Your task is to copy each line of the material that includes "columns".

## Supplied material

= = = = = = =

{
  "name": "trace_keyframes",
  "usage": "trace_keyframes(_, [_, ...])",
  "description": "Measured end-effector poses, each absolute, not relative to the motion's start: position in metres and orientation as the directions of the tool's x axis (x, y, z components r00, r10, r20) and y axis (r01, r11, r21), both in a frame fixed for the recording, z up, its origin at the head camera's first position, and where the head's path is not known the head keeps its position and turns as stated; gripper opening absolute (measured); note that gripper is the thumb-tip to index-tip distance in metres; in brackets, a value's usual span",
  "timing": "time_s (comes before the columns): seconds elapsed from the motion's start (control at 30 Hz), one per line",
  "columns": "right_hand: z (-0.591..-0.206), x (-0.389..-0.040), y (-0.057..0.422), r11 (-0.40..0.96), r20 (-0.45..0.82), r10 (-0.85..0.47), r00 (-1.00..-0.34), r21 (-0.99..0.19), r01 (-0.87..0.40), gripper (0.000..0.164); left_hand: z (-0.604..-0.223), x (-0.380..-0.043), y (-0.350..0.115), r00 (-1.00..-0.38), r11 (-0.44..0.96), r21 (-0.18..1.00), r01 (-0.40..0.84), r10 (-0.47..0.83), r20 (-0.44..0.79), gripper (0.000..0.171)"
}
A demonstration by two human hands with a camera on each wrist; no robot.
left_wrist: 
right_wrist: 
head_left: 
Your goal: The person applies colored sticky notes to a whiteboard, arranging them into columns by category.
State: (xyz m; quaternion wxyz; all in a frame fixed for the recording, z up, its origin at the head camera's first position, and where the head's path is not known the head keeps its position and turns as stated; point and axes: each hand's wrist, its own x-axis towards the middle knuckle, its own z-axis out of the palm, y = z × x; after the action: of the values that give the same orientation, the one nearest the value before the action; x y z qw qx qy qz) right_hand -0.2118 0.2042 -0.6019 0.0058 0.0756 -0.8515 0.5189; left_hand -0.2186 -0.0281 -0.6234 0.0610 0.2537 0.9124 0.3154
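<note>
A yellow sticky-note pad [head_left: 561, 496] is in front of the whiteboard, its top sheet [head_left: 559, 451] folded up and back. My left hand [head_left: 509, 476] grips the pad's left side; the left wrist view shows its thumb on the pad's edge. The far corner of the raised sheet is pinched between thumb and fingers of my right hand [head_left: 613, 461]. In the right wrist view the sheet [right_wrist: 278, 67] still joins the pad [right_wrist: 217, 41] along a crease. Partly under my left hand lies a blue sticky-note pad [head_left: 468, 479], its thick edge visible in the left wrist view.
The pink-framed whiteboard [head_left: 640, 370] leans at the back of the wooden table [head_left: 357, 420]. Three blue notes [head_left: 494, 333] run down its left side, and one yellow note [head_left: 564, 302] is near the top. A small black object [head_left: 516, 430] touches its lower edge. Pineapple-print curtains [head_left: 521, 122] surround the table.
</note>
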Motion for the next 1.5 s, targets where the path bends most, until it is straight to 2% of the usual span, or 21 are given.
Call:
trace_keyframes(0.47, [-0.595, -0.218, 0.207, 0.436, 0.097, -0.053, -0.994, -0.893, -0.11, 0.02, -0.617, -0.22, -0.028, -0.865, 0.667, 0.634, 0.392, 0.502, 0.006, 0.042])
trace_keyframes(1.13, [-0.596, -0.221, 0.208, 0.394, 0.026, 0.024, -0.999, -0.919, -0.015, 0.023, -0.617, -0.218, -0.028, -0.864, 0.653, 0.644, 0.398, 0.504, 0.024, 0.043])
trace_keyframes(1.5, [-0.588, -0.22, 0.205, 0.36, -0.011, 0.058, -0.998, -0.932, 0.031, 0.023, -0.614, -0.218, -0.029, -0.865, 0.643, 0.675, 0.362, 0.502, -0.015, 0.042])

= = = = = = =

## Exercise result
  "timing": "time_s (comes before the columns): seconds elapsed from the motion's start (control at 30 Hz), one per line",
  "columns": "right_hand: z (-0.591..-0.206), x (-0.389..-0.040), y (-0.057..0.422), r11 (-0.40..0.96), r20 (-0.45..0.82), r10 (-0.85..0.47), r00 (-1.00..-0.34), r21 (-0.99..0.19), r01 (-0.87..0.40), gripper (0.000..0.164); left_hand: z (-0.604..-0.223), x (-0.380..-0.043), y (-0.350..0.115), r00 (-1.00..-0.38), r11 (-0.44..0.96), r21 (-0.18..1.00), r01 (-0.40..0.84), r10 (-0.47..0.83), r20 (-0.44..0.79), gripper (0.000..0.171)"
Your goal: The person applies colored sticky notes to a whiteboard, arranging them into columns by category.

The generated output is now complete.